*Task brief:*
In the data below, which lines hold the word "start"? Copy them.

*Material provided:*
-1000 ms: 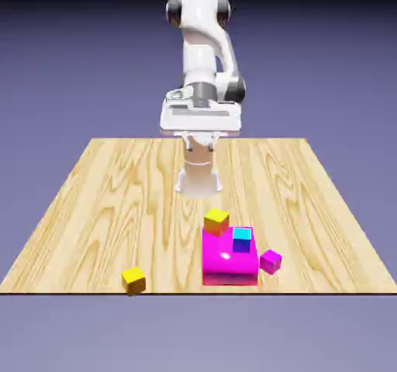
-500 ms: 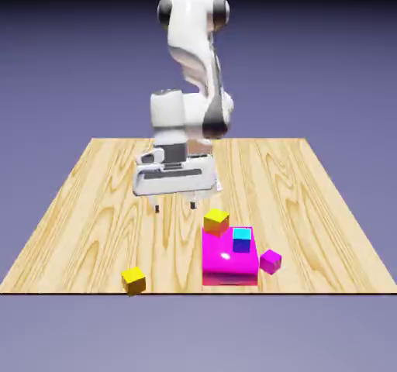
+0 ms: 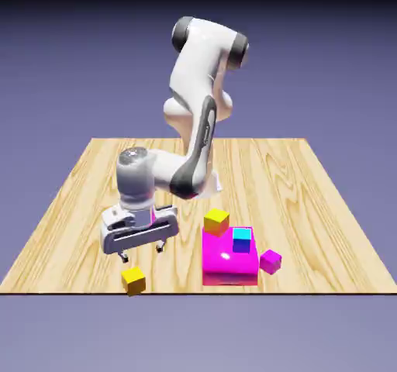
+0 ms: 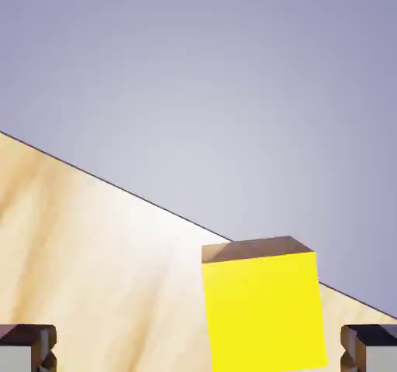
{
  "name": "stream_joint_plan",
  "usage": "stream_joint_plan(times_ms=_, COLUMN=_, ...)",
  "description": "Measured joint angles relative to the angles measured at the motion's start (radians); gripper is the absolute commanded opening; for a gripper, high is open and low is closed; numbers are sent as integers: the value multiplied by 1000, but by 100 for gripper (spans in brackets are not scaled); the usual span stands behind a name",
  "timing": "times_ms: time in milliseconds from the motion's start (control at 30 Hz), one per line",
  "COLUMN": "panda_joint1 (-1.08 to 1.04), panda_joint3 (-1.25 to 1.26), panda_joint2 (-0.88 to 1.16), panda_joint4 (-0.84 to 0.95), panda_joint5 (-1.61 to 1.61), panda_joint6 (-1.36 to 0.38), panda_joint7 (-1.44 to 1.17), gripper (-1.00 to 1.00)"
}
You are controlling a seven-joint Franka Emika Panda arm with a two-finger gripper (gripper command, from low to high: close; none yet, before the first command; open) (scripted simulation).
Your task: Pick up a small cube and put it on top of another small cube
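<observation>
One small cube (image 3: 133, 280) with a yellow top and orange sides lies near the table's front edge at the exterior view's left. The other small cube (image 3: 216, 222) rests on the back corner of the big magenta block (image 3: 229, 262). My gripper (image 3: 142, 253) hangs open just above and behind the front cube, fingers pointing down and apart from it. In the hand view that cube (image 4: 264, 308) fills the lower right, lying between the two fingertips (image 4: 27, 347) and closer to the right one, with the table edge right behind it.
A blue-and-cyan cube (image 3: 242, 239) sits on top of the magenta block. A small magenta cube (image 3: 270, 261) lies beside the block at the exterior view's right. The wooden table (image 3: 93, 200) ends just in front of the cubes.
The arm has swung from the table's middle toward the front left and dropped low over the front yellow cube. The jaws widened. No cube has moved.
</observation>
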Motion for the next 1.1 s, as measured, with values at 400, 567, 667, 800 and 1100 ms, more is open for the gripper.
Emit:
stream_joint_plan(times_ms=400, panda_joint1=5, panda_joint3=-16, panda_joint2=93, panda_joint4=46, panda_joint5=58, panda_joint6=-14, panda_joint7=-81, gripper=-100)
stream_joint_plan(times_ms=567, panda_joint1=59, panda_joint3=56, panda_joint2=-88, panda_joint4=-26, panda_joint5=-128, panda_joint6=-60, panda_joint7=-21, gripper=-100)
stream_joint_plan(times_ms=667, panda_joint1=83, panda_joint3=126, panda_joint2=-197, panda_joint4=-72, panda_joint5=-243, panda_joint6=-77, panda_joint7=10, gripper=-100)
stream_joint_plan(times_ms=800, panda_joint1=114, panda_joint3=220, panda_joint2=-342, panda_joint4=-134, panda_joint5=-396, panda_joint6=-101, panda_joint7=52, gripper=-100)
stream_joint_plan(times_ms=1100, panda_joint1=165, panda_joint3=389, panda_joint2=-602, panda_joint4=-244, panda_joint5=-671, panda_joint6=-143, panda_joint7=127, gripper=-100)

*Completed exercise:*
  "description": "Measured joint angles relative to the angles measured at the motion's start (radians); gripper is the absolute commanded opening; for a gripper, high is open and low is closed; numbers are sent as integers: the value multiplied by 1000, but by 100 for gripper (spans in brackets are not scaled); the usual span stands behind a name",
  "timing": "times_ms: time in milliseconds from the motion's start (control at 30 Hz), one per line",

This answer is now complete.